Just do a leap minute every 60 theoretical leap seconds and reduce the number of times these problems occur by 60 (and they always do because fallible humans programming machines).


Once again we're screwed by different people wanting "time" to mean different things. There is no hope for humanity once we start traveling anywhere close to light speed into and out of the solar system.

I propose a new "non-time" time system. It has exactly two real values which range from 0 to tau and an integer, the first real number is radians of earth rotation, and the second is radians of the rotation around the Sun. The integer reflects the number of complete cycles. So lunch time in Greenwich 'pi'.

It has the benefit that its "source" is actually the planet, so we can use a telescope at Greenwich to pick a certain alignment of stars as the "zero", "zero" point and then each time it realigns to that exact point, you can increment the "year" count.

I believe we can build a robust system to support this out of stone. We'll need to create a circle of stones but using a small hole drilled through a stone and a marker on the ground we can always identify 0.0,0.0, 0.0,pi/2, 0.0, pi, and 0.0, 3*pi/2.


> It has the benefit that its "source" is actually the planet, so we can use a telescope at Greenwich to pick a certain alignment of stars as the "zero", "zero" point and then each time it realigns to that exact point, you can increment the "year" count

If you're going for such drastic change to get rid of the occasional minor issue with leap seconds, then a star clock is a bad idea - the stars move relative to us and each other. The constellations we look upon are differently arranged to the ones Julius Caesar & Co looked upon. You're basically swapping one source of error for another.

Similarly - the oddity of choosing a planet-based time system for the synchronisation of clocks moving interstellar distances? How do they accurately measure time when they're no longer on the planet?

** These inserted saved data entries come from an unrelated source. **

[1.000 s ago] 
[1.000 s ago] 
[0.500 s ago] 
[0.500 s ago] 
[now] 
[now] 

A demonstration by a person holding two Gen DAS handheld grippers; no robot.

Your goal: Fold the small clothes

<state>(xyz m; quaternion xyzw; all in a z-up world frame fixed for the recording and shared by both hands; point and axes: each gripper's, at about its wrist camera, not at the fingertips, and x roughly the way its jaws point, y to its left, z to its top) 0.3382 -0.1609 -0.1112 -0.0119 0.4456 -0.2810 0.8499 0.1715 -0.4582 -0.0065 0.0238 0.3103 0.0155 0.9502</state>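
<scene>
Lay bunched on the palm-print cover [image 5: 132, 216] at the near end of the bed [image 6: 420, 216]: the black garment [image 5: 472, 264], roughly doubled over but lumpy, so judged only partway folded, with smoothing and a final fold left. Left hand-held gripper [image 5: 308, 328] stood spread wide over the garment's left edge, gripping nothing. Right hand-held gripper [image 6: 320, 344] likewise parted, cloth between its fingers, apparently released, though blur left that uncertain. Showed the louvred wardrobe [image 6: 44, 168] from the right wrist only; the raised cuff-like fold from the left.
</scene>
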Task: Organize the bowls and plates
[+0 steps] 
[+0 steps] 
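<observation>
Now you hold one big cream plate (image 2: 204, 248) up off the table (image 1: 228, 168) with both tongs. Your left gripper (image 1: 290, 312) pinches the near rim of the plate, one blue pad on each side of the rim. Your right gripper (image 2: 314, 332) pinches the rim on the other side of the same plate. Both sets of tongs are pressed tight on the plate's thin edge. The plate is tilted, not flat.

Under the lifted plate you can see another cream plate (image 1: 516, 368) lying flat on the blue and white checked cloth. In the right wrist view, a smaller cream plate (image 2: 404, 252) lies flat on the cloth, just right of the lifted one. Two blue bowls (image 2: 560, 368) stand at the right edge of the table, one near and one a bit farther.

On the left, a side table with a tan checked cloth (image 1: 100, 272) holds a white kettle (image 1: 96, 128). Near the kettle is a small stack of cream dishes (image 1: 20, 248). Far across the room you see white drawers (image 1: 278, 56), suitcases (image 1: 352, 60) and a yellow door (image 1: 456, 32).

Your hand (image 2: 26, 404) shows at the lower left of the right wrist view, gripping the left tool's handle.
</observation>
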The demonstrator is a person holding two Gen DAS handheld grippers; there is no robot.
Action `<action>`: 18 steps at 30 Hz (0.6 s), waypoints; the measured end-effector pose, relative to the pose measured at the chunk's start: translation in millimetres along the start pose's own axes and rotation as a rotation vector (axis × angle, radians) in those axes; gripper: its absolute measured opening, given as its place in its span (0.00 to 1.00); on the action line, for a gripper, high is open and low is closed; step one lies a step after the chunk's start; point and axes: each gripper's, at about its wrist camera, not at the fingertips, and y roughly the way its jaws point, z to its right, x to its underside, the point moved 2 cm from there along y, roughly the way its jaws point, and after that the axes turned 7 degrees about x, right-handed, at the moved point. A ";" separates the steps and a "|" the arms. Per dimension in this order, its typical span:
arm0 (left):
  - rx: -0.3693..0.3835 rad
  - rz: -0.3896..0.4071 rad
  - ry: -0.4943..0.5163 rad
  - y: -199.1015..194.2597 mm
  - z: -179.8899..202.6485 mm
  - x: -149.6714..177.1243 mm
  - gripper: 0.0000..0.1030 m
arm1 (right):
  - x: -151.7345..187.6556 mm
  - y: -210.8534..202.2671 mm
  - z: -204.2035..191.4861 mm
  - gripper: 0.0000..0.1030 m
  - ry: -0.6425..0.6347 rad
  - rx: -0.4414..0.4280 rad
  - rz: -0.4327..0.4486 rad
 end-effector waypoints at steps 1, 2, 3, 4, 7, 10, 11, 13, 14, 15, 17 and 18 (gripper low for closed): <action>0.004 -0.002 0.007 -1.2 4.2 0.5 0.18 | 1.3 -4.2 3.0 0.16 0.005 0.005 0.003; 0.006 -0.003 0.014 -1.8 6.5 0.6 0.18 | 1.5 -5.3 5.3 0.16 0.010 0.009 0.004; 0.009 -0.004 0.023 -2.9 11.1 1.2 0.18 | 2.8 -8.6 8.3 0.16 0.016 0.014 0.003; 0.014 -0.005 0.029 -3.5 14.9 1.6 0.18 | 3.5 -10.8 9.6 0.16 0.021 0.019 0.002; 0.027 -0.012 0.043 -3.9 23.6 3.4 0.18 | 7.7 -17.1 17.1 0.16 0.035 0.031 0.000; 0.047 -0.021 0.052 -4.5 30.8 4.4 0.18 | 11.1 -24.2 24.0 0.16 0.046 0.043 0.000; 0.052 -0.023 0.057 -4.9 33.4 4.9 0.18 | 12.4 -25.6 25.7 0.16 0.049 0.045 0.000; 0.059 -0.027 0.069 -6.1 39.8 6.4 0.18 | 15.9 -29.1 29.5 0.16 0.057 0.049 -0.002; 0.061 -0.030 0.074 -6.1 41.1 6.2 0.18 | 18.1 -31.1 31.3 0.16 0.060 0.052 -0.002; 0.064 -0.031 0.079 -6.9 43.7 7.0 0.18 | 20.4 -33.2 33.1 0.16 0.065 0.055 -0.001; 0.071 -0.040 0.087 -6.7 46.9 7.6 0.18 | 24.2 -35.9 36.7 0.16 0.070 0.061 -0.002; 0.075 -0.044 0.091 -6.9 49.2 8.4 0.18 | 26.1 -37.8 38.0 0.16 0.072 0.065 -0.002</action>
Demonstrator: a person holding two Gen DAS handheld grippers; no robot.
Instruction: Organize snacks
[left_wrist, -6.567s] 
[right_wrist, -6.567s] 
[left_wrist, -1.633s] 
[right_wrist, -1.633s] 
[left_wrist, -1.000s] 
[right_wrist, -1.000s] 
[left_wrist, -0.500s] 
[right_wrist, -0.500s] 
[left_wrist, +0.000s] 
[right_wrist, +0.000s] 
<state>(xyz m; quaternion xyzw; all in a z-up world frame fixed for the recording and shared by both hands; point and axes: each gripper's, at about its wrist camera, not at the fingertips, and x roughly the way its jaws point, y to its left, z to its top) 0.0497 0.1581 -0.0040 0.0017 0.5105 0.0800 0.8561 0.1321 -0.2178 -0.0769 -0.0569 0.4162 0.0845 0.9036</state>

And, as others have mentioned, the reason why we have leap seconds in the first place is because the length of a day (and of a year) changes.

It's also worth noting that when stonehenge was used to mark the time, webpages came in the form of bardic tales. If your bard was asleep, you get a 500 error... and they were asleep a lot. Stonehenge time was terrible for information delivery :)


> Once again we're screwed by different people wanting "time" to mean different things. There is no hope for humanity once we start traveling anywhere close to light speed into and out of the solar system.

Time is relative, you'll have the feeling of angst until you accept the relativity. No pun intended.


and if the earth speeds up or slows down we loose sync with far off time keepers who dont know yet ?

mostly this is tektonic re-adjustments on a minor level or asteroid strike on a major level. of course you could say that an asteroid strike would be a larger problem than re-syncing the stone clock


If we somehow manage to "reverse" the Earth's orbit around the sun, does that mean we will have invented a time machine?!


I'd be more impressed with a machine that can decelerate the earth and reverse it's spin direction without killing everyone as opposed to a time machine personally.


This isn't exactly HN style, but here ya go...

https://s-media-cache-ak0.pinimg.com/originals/f3/f7/7e/f3f7...



What if the stones move?


Guess we better use really large stones :-)


You do know that stars move, right? And not even all in the same direction or at an easily predictable speed.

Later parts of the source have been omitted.